Strathmann, J. et al. Le xanthohumol de houblon prévient la tumorigénèse hormonodépendante in vitro et in vivo. 2008. [PDF]
En plus de tout cela, l'éthanol affecte tant de parties du cerveau par le biais de tant de produits chimiques Quelle est la signification de la 8-prénylnarigénine ou du Xanthohumol lorsqu'ils sont associés à l'éthanol ? Le savez-vous ? - Je ne le sais pas et probablement personne ne le sait - sinon cela aurait été déclaré par les chercheurs eux-mêmes, sans l’“aide” des blogueurs en quête d'attention et des journalistes en quête de titres.
En conclusion,
je ne dis pas que ces blogs, articles et fils de discussion sont nécessairement faux - ils pourraient avoir raison, que ce soit par hasard ou par empirisme (observation). Ce que je veux dire, c'est qu'ils ne peuvent pas l'être par la science, car les recherches actuellement disponibles semblent extrêmement spécifiques à un domaine, incomplètes dans des perspectives plus larges, et donc non généralisables.
Addendum
L'étude d'Ososki et Kennelly déclare également
En tant que perturbateurs endocriniens potentiels, les phytoestrogènes peuvent agir comme anti-oestrogènes et nuire à la santé reproductive des hommes (Sharpe et Skakkebaek, 1993 ; Santti et al., 1998). La qualité du sperme, les testicules non descendus et les anomalies du tractus urogénital ont été augmentés chez les fils de mères prenant du D.E.S. par rapport à ceux qui n'en prenaient pas […]
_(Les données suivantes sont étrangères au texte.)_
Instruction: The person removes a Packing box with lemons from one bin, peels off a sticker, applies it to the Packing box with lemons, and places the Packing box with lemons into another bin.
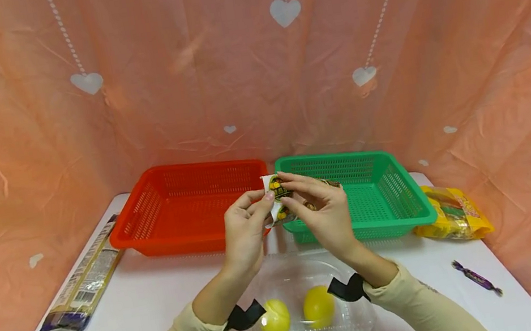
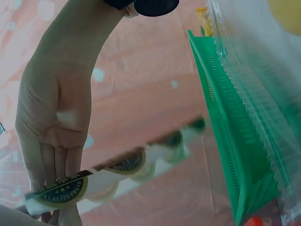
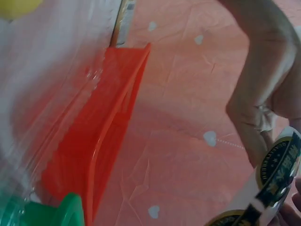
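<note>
A strip of fruit stickers [image 1: 277,187], white-backed with round dark-and-gold labels, is held up in front of the two baskets. My left hand [image 1: 245,223] pinches its white end between thumb and fingers. From the other side, my right hand [image 1: 326,211] grips the strip with thumb and fingertips, and part of it trails behind those fingers. "Quality fresh" is readable on a label of the sticker strip [image 2: 66,190] in the left wrist view. Below the wrists lies a clear plastic box [image 1: 288,268] with two yellow fruits [image 1: 319,307] showing through.
A red basket [image 1: 174,245] stands back left and a green basket [image 1: 358,232] back right. Along the left edge lies a long gold packet [image 1: 84,284]. On the right are a yellow packet [image 1: 453,212] and a purple-wrapped candy [image 1: 477,278]. A pink heart-print curtain [image 1: 184,103] hangs behind.
</note>
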Available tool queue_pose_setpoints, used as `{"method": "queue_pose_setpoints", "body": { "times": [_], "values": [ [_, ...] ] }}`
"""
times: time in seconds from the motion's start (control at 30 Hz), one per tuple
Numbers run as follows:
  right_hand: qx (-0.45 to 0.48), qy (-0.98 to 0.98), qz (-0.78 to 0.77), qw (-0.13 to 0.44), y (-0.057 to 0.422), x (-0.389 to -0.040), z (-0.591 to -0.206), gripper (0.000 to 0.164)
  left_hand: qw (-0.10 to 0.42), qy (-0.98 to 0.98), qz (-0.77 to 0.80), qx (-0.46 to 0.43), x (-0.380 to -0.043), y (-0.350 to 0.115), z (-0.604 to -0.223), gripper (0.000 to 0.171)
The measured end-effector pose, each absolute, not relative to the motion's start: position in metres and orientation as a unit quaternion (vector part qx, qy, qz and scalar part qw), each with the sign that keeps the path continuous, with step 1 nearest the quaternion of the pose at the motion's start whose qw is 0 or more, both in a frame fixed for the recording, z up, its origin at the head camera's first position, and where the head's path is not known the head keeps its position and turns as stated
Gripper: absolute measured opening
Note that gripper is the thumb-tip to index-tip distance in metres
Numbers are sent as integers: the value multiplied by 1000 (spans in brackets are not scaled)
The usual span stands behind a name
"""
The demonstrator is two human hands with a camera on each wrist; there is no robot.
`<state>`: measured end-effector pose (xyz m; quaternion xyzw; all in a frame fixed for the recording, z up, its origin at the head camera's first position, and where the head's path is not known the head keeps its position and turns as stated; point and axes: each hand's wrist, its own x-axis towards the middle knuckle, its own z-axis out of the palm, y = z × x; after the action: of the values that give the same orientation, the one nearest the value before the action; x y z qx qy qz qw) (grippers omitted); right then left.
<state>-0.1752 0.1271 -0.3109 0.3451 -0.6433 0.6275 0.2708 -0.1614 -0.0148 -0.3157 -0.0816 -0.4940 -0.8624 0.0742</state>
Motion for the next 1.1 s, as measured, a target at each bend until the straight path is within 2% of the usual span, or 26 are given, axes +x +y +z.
{"method": "queue_pose_setpoints", "body": {
  "times": [0.13,0.4,0.67,0.73,0.87,0.93,1.1],
  "values": [
    [370,-656,587,298,129,-178,-314,30,76,-485,-863,-117,-159,-13,-319,6],
    [400,-654,559,316,133,-181,-311,34,103,-469,-858,-184,-160,-13,-322,23],
    [410,-664,525,340,136,-178,-310,37,85,-463,-855,-220,-160,-16,-323,39],
    [414,-664,520,343,136,-178,-311,38,89,-468,-850,-226,-159,-17,-324,36],
    [419,-657,522,346,135,-179,-312,39,124,-504,-825,-224,-158,-18,-326,18],
    [420,-648,534,344,133,-179,-313,38,145,-524,-810,-220,-157,-18,-327,18],
    [433,-621,558,341,130,-179,-314,22,188,-534,-791,-230,-154,-17,-328,16]
  ]
}}
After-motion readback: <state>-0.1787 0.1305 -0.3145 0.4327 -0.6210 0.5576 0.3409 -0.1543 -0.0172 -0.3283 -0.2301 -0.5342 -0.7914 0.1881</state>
Cette déclaration est d'abord trompeuse car elle dit “hommes” au lieu de “developper des hommes”-un fait qui n'est pas précisé avant la phrase suivante. D'après les études qu'elle cite (c'est moi qui souligne),
Nous soutenons que l'incidence croissante des anomalies de la reproduction chez l'homme mâle peut être liée à une exposition accrue aux œstrogènes in utero, et nous identifions les mécanismes par lesquels cette exposition pourrait se produire.
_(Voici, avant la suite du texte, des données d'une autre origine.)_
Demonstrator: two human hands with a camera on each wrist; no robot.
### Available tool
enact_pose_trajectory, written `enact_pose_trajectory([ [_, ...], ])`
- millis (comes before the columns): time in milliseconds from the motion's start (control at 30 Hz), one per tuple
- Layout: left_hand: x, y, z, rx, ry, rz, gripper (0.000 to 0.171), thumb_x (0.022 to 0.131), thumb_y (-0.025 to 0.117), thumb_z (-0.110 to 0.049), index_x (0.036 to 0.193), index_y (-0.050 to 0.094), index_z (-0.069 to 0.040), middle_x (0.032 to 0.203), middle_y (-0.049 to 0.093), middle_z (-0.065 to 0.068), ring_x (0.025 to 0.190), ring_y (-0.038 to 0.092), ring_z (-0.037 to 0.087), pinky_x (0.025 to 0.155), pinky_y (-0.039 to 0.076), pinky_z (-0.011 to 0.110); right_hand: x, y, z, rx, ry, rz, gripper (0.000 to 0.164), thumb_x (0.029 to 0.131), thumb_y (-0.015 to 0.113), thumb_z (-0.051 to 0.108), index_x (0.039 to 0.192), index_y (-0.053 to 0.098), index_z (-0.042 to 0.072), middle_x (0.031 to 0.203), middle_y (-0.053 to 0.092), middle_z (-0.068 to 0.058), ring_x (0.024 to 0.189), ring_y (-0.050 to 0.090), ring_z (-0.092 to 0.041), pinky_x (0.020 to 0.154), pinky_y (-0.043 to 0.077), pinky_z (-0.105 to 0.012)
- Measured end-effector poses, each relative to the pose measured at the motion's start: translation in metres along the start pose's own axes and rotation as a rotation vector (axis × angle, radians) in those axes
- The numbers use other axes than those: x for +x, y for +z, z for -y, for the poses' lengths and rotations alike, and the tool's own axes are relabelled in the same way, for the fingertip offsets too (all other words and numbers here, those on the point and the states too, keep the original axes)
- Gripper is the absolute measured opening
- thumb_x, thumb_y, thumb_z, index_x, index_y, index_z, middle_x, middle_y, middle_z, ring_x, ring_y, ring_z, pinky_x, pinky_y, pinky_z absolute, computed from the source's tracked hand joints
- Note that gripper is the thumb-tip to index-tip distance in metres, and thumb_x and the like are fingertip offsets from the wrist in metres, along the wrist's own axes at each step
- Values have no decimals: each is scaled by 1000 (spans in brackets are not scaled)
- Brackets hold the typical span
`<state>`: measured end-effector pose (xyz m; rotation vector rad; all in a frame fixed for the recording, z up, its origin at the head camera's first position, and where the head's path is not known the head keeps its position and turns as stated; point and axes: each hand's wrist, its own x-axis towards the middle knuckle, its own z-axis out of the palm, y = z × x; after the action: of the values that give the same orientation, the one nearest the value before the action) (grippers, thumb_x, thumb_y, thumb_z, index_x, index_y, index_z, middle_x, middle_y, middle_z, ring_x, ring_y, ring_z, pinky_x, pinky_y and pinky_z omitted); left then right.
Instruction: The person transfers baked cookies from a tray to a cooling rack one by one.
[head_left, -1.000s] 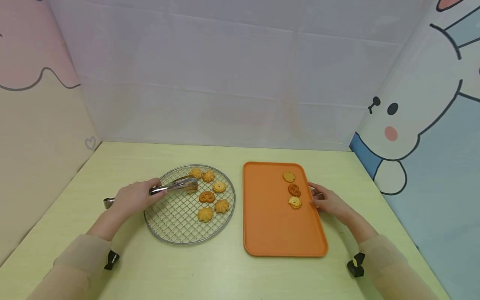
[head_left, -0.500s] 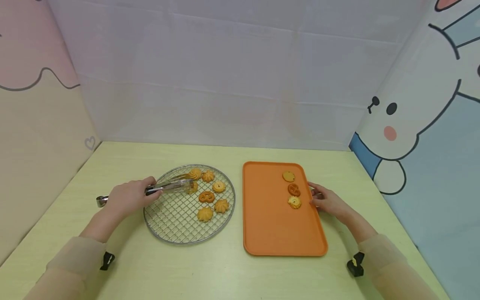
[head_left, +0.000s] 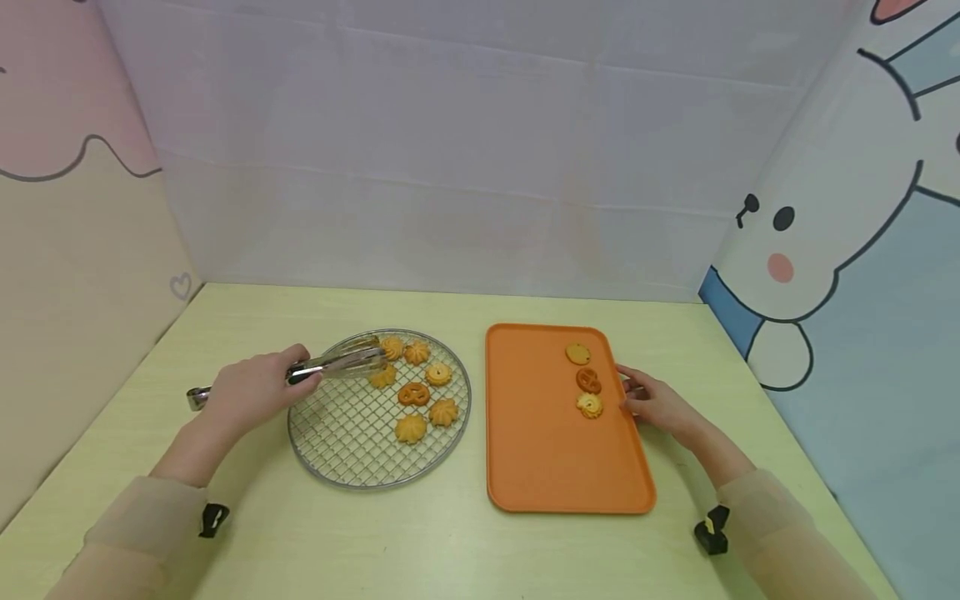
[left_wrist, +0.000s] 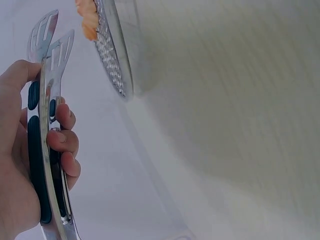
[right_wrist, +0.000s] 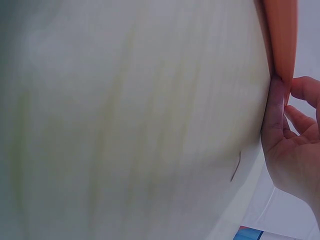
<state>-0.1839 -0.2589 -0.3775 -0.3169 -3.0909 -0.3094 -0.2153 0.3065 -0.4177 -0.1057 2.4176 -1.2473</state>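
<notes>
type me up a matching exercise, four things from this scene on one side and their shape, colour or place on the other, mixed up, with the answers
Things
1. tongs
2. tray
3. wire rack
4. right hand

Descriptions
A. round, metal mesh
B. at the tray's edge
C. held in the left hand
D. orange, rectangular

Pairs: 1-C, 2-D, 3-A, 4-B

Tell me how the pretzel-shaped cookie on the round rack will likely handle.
The pretzel-shaped cookie looks baked and thin-stranded, so it may snap under a hard squeeze. Its openings suggest it is light for its size. Lying flat on the wire rack, it seems unlikely to roll if pushed.
</notes>
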Motion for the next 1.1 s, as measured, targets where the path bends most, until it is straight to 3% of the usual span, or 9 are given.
enact_pose_trajectory([
  [433,8,-5,-30,6,42,-50,33,88,59,-43,102,57,-13,60,52,-4,51,43,13,41,31,29,0,0,0,-18,4,1,66,93,54,10,149,20,2,125,41,-22,107,44,-29,80,50,-28],
  [700,10,-9,-47,0,50,-99,40,88,59,-45,110,58,-12,55,44,-4,47,37,13,39,26,28,2,-1,-4,-25,13,-3,66,93,54,9,149,21,4,127,42,-22,109,45,-30,82,50,-29],
  [933,12,-10,-61,-14,57,-92,43,88,59,-48,110,57,-11,61,48,-3,49,39,13,40,28,28,2,-1,-3,-29,6,0,66,93,54,11,149,21,3,126,42,-23,109,45,-30,82,50,-29],
  [1100,13,-11,-73,-21,76,-144,46,87,59,-49,113,57,-11,60,47,-4,47,36,12,39,26,27,2,-2,-3,-8,1,5,65,93,54,9,149,21,3,125,41,-21,109,44,-29,81,50,-28],
])
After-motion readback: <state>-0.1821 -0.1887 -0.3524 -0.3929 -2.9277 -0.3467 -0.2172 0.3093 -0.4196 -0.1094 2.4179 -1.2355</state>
Sharpe, R. M. et Skakkebaek, N. E. Les œstrogènes sont-ils impliqués dans la chute du nombre de spermatozoïdes et les troubles de l'appareil reproducteur masculin ? 1993. [URL]
L'exposition au diéthylstilbestrol (DES) induit des altérations structurelles et fonctionnelles persistantes dans l'appareil reproducteur en développement des mâles.
Santti R. et al. Phytoestrogènes : Perturbateurs endocriniens potentiels chez les mâles. [URL]
Donc, davantage de sources potentielles de malentendus et de déclarations erronées.